● **The task**
Among the entries below, find the line with "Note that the", then quote it and each following line up to and including the line with "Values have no", and nothing else.

● **Records supplied**
-- -- --
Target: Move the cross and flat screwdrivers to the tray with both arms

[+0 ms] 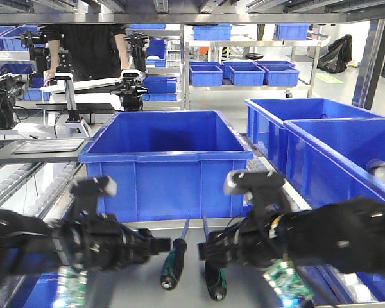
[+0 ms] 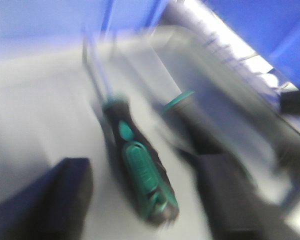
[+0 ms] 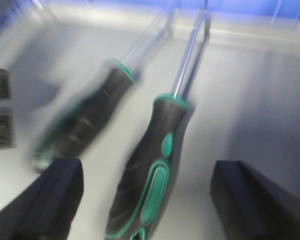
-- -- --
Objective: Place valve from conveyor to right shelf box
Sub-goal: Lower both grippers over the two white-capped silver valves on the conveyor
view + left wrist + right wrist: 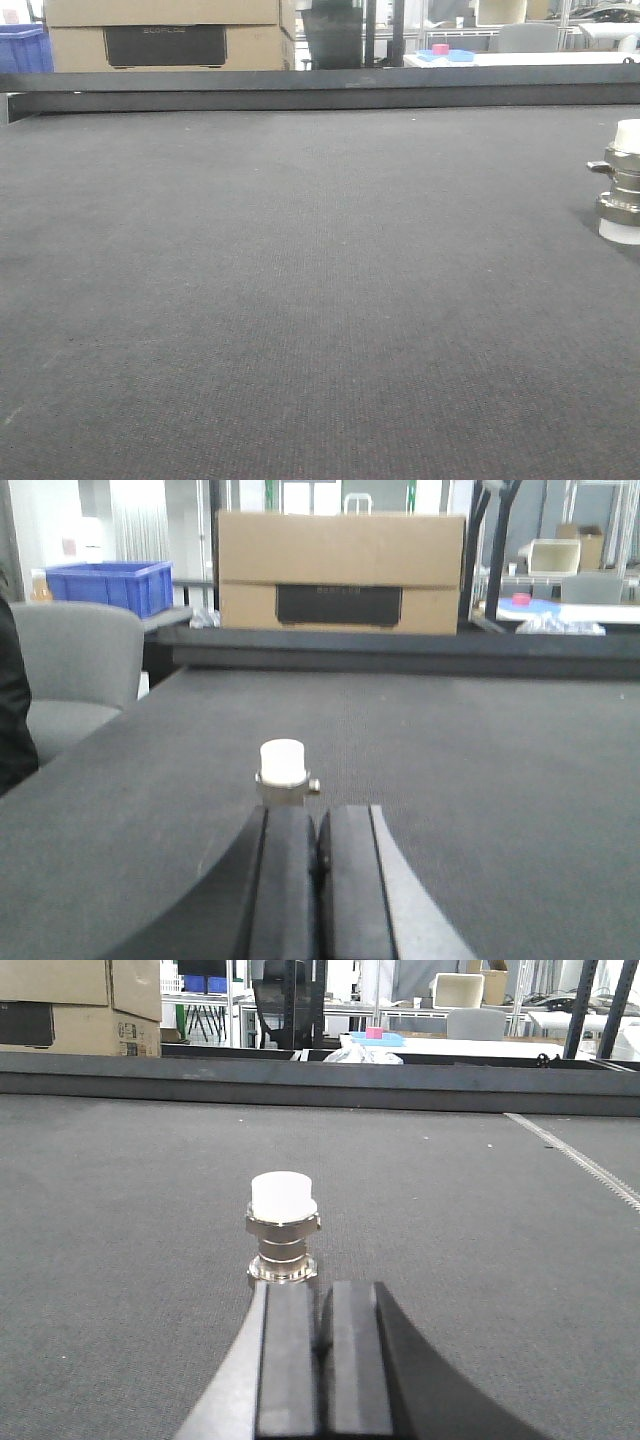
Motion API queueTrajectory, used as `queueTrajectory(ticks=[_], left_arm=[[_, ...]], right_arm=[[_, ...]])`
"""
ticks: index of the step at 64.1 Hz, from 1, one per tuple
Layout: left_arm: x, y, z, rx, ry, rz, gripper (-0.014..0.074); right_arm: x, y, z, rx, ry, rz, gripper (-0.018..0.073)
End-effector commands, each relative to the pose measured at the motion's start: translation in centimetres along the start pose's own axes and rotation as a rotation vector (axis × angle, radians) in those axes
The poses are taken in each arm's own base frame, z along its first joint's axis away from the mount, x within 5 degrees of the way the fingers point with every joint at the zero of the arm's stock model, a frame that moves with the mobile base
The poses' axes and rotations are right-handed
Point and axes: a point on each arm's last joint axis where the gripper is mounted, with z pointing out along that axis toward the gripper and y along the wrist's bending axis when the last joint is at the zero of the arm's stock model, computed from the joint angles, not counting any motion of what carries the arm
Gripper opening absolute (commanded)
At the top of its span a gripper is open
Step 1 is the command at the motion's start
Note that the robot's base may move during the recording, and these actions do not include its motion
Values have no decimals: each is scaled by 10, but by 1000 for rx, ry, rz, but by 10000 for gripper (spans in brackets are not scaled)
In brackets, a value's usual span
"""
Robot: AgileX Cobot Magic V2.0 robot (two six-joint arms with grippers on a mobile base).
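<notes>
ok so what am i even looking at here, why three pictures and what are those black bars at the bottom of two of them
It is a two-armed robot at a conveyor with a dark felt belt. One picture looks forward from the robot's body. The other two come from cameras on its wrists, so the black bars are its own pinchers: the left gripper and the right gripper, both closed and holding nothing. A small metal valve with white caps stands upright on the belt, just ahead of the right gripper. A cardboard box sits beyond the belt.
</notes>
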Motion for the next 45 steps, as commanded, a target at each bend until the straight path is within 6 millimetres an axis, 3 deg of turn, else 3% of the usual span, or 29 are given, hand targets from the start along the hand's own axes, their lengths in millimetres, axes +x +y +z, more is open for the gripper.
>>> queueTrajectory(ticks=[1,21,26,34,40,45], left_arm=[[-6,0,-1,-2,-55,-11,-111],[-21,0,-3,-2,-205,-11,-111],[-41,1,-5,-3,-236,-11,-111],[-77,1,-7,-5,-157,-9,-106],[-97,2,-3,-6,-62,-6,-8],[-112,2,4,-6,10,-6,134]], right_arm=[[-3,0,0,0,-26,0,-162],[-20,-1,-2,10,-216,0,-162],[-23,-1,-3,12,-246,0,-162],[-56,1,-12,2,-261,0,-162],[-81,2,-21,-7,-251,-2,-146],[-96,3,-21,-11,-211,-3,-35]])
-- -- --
● **Task result**
Note that the robot's base may move during the recording, and these actions do not include its motion
Values have no decimals: each is scaled by 10, but by 1000 for rx, ry, rz, but by 10000 for gripper (spans in brackets are not scaled)

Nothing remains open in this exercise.